The experimentation protocol has been the most difficult thing to get right, specifically the initial briefing. How to explain to a participant what will happen when you strip them of their language? It might be easier if their assumptions about human language weren’t so ill conceived. 

We start by debunking their ideas about the relationship between linguistic expression and sensory data. The former, they inevitably believe, is a tool for communicating the latter. 

‘Not quite,’ we correct them. ‘Language restricts the information your senses gather. It filters, constrains, distorts.’ We guide them through a task designed to help them experience the limiting quality of linguistic structure: Look without describing (even inwardly) what you see. 

The task helps participants grasp the constrictive function of language, but it unhelpfully introduces a new bias. Now participants anticipate that being stripped of language will produce experiences of ‘oneness,’ nonduality, a world without distinctions, a blurring of boundaries. 

We’ve not yet been able to prepare them for what really happens.

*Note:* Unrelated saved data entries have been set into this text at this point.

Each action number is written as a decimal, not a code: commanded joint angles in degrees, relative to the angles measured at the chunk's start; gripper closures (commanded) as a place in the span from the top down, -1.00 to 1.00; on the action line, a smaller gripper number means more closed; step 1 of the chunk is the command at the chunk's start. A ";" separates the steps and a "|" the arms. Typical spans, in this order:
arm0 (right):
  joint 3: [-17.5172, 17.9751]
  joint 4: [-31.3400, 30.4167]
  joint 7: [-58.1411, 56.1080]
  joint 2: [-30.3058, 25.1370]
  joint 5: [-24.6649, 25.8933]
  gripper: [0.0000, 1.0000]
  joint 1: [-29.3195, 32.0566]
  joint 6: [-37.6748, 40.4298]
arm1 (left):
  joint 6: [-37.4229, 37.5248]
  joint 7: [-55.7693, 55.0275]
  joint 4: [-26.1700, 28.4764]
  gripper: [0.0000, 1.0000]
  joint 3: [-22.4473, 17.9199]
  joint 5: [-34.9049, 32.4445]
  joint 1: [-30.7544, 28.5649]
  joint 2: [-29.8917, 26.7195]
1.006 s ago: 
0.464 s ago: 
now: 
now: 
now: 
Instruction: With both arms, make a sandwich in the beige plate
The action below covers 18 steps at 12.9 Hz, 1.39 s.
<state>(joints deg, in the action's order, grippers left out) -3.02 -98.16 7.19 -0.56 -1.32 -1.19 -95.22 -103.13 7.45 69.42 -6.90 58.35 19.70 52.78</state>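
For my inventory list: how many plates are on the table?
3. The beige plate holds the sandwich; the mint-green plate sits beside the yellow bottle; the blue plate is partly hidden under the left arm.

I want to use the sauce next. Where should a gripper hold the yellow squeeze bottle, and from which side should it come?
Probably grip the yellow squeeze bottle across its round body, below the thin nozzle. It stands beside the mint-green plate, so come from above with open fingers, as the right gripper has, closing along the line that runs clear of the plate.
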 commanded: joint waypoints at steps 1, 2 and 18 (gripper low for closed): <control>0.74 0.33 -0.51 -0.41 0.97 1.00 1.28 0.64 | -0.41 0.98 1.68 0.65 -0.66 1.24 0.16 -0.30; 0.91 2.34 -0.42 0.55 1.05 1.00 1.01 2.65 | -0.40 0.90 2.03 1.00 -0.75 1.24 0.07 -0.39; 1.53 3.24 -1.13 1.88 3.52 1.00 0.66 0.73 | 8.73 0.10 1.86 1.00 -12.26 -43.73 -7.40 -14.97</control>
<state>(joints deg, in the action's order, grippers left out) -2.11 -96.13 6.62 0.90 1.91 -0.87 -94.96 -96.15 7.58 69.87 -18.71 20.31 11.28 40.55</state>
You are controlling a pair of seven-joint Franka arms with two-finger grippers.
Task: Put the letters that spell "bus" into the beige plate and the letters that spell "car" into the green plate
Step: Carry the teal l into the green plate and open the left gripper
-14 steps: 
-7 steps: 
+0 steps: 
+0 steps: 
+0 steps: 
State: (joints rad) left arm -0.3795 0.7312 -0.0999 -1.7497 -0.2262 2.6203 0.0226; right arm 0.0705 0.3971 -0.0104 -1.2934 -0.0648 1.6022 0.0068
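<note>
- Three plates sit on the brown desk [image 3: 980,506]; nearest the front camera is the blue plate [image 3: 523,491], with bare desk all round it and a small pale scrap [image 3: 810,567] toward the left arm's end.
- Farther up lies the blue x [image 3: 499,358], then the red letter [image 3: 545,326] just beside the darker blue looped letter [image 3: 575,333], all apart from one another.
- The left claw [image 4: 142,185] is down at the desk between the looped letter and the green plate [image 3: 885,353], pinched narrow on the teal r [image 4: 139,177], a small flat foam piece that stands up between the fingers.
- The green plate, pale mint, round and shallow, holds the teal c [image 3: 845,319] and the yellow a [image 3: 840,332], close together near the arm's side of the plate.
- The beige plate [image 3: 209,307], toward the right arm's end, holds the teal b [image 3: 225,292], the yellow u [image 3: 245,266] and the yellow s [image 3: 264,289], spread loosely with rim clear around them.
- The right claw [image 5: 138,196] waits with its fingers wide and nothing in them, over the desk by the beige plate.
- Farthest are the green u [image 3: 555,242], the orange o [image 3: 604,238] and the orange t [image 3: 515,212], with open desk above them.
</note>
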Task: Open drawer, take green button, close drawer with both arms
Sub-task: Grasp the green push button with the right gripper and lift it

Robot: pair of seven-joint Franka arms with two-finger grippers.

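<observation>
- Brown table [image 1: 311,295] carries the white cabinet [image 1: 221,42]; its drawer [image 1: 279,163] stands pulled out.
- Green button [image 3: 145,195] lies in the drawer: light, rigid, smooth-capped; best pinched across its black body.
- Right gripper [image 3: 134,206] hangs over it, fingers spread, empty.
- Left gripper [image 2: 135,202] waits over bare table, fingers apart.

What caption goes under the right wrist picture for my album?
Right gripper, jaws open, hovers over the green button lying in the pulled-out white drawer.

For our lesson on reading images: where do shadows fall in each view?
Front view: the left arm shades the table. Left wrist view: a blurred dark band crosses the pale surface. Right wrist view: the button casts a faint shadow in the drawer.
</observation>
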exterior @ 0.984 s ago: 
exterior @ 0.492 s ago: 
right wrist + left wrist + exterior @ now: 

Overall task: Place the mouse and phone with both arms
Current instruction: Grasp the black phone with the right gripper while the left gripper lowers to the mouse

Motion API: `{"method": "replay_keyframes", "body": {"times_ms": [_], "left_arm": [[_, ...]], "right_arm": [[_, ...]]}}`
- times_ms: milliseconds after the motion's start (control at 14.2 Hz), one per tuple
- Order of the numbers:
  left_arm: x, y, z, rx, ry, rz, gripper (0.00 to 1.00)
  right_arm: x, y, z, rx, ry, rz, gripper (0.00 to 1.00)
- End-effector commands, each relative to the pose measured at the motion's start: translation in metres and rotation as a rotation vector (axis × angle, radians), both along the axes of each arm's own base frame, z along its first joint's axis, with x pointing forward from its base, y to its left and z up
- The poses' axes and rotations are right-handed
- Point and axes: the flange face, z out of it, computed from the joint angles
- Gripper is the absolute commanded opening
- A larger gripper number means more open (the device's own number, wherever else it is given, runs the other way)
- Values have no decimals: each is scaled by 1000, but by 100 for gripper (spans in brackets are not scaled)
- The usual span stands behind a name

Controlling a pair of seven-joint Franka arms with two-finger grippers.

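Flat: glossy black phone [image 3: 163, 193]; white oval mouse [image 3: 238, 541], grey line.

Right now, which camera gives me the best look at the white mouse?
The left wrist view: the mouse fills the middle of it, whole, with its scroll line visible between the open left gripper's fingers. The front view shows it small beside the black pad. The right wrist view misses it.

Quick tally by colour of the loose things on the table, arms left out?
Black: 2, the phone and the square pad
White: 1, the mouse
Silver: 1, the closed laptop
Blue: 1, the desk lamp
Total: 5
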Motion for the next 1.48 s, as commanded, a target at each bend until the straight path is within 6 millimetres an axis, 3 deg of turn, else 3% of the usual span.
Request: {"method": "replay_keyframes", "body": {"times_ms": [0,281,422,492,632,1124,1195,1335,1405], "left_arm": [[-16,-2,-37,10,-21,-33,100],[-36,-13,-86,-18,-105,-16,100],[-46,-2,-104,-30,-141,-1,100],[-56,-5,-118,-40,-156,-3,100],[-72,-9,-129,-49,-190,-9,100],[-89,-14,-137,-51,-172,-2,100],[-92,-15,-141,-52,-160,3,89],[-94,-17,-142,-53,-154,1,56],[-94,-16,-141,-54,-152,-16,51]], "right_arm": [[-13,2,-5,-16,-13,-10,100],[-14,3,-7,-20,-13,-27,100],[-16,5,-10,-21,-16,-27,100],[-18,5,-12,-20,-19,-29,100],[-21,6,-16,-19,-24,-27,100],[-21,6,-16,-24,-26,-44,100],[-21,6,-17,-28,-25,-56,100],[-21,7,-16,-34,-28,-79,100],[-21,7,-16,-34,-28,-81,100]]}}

Without human language, the world sharpens. It comes into greater focus. Objects don’t blur, they individuate. They resonate each to their own distinct harmonic, the world a symphony, inestimably complex, unyieldingly singular. 

Or so we believe. We have no corroborating reports. The participants, returned to their language, lack the capacity to describe the world without it. The experiment renders them bewildered and speechless, leaving as record only the ineffable yearning in their tear-glistened eyes.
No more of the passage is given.